WHAT TO WORK ON. Copy the opening lines of the listing exactly, through and including the line with "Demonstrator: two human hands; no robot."; do not copy any pictures.

PROVIDED MATERIAL.
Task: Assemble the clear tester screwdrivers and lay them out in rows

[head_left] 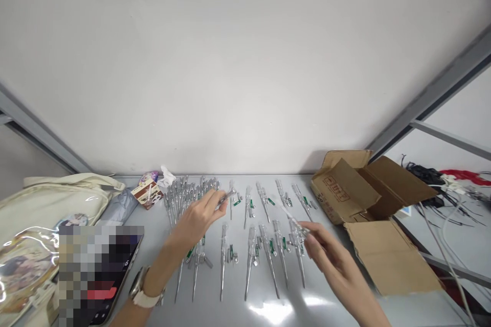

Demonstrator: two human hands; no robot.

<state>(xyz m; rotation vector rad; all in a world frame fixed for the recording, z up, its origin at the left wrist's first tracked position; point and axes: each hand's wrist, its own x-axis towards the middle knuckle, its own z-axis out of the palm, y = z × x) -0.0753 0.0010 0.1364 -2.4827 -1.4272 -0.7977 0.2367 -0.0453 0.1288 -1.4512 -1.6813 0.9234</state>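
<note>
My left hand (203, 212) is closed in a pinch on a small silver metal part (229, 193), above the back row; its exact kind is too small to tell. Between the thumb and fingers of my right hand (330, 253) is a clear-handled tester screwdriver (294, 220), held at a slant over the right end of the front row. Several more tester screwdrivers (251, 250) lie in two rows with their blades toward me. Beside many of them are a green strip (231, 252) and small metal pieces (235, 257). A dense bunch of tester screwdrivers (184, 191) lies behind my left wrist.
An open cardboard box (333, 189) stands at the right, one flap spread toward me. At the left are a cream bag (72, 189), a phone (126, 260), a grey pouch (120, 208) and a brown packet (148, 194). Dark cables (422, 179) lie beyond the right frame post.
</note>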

ANSWER BOX.
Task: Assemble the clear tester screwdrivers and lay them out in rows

[head_left] 

Demonstrator: two human hands; no robot.

Nothing more is needed to complete the output.